Village and civil parish in West Yorkshire, England

Menston is a village and civil parish in the county of West Yorkshire, England. The civil parish is within Wharfedale Ward in the metropolitan borough of Bradford, along with Burley in Wharfedale. A small part of Menston, south of the village, is outside the civil parish in the Guiseley and Rawdon ward of the City of Leeds. At the 2011 census the parish had a population of 4,498 (down from 4,660 in 2001). The village is home to St Mary's Menston Catholic Voluntary Academy, a secondary school with academy status in the part of Menston included in the City of Leeds. Menston is situated near the towns of Guiseley and Otley, with which it shares strong transport and community links. The name Menston derives from the Old English Mensaingtūn meaning 'settlement connected with Mensa'.

==Landmarks==
Menston's Anglican parish church is dedicated to St John the Divine, and is part of the Diocese of Leeds. Other notable buildings include the former High Royds Hospital and St Mary's Menston Catholic Academy, both of which are located in the Leeds part of Menston.

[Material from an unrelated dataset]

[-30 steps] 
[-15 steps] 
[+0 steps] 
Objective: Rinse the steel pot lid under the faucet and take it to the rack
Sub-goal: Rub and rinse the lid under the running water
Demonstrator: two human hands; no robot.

The site of High Royds Hospital, originally the West Riding Pauper Lunatic Asylum, which is just inside the City of Leeds metropolitan borough, has been converted into housing called "Highroyds Village". This reflects Menston's growing size and increasing demand for housing over recent decades. The population of Menston has been steadily increasing, and as a result, Menston Primary School, which was once under threat of closure in the 1980s, has seen a rise in student numbers.

==Transport==
Menston is on the A65, approximately ten miles north-west of the centre of Leeds and 9 miles north of Bradford centre, between Guiseley and Burley-in-Wharfedale. There are bus services to Leeds, Otley and Wetherby (an infrequent bus service run by Utopia).

Menston also has a railway station between Guiseley and Burley on the Wharfedale Line, with direct trains to Leeds, Bradford Forster Square and Ilkley. Menston once had rail links to Otley, via the (now closed) Arthington to Menston Line.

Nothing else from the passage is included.